▶ Requirement
Take the listing below and print exactly the lines starting at the line containing "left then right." and ending at the line containing "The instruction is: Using", both ends included, and no others.

▶ Material shown

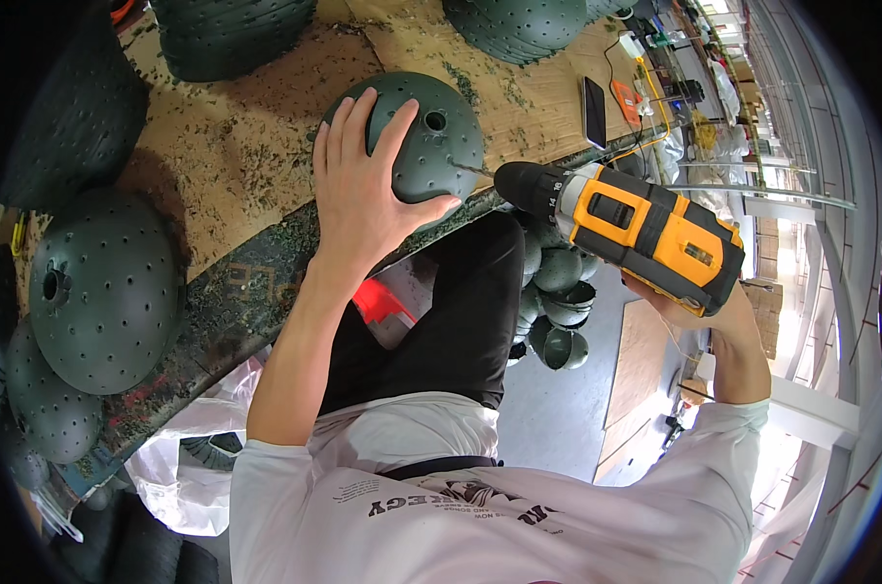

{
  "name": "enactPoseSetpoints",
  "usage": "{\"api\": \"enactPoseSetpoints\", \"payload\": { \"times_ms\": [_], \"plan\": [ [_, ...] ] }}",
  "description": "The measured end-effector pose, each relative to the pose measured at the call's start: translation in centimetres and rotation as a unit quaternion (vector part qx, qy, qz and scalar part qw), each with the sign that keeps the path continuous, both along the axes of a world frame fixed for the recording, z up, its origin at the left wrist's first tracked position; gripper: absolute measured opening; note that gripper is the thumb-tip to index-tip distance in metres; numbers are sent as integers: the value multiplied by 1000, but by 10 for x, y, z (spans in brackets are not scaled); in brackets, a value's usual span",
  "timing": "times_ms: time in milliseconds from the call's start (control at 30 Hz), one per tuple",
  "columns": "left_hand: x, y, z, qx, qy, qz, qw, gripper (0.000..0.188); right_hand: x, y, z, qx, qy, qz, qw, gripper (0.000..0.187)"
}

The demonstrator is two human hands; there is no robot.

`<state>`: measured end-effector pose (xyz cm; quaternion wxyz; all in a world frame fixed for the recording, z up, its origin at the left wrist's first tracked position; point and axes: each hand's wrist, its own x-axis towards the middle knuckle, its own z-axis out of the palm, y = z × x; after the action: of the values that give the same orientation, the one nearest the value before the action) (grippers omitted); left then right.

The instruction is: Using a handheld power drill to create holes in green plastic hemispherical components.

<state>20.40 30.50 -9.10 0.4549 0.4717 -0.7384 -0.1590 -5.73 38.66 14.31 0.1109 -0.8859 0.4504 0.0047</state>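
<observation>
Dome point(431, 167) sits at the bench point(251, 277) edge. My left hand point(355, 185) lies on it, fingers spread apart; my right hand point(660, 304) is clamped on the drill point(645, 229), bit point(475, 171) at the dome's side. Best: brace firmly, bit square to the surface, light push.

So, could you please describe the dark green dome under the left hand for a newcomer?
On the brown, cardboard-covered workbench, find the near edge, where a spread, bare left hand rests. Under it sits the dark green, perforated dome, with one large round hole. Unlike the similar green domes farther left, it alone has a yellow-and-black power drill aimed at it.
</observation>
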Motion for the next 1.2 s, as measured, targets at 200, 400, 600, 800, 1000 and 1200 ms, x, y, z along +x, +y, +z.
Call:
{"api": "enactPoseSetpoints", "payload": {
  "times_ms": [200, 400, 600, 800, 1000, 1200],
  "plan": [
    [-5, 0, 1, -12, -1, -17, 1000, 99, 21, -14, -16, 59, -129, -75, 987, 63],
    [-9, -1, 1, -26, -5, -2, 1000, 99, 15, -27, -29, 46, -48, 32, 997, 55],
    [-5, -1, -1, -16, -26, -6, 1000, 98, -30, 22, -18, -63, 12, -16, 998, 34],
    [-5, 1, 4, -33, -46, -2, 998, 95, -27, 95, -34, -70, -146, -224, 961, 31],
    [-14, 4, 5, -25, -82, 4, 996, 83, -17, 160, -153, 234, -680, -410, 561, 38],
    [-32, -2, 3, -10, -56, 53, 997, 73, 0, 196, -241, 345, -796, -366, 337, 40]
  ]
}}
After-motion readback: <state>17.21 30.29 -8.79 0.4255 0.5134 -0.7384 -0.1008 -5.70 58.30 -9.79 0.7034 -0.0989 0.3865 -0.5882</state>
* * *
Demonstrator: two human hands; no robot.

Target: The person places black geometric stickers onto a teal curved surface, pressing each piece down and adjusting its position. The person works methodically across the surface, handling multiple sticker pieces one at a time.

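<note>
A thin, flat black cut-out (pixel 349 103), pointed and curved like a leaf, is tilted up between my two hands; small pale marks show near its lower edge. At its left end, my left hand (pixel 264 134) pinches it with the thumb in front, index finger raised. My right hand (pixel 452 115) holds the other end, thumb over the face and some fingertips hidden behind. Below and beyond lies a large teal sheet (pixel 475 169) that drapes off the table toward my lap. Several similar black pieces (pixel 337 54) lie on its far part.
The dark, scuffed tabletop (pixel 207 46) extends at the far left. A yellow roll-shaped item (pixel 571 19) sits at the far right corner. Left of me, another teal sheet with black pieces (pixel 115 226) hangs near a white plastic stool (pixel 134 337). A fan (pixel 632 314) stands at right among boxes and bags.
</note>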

▶ Exercise solution
`<state>`: measured end-effector pose (xyz cm; quaternion wxyz; all in a world frame fixed for the recording, z up, its origin at the left wrist's first tracked position; point and axes: each hand's wrist, its own x-axis towards the middle knuckle, its own z-axis out of the palm, y = z × x; after the action: of the values that give the same orientation, the one nearest the value before the action) (grippers omitted); left then right.

The instruction is: Using a handheld power drill to create holes in green plastic hemispherical components.

The required output has been given.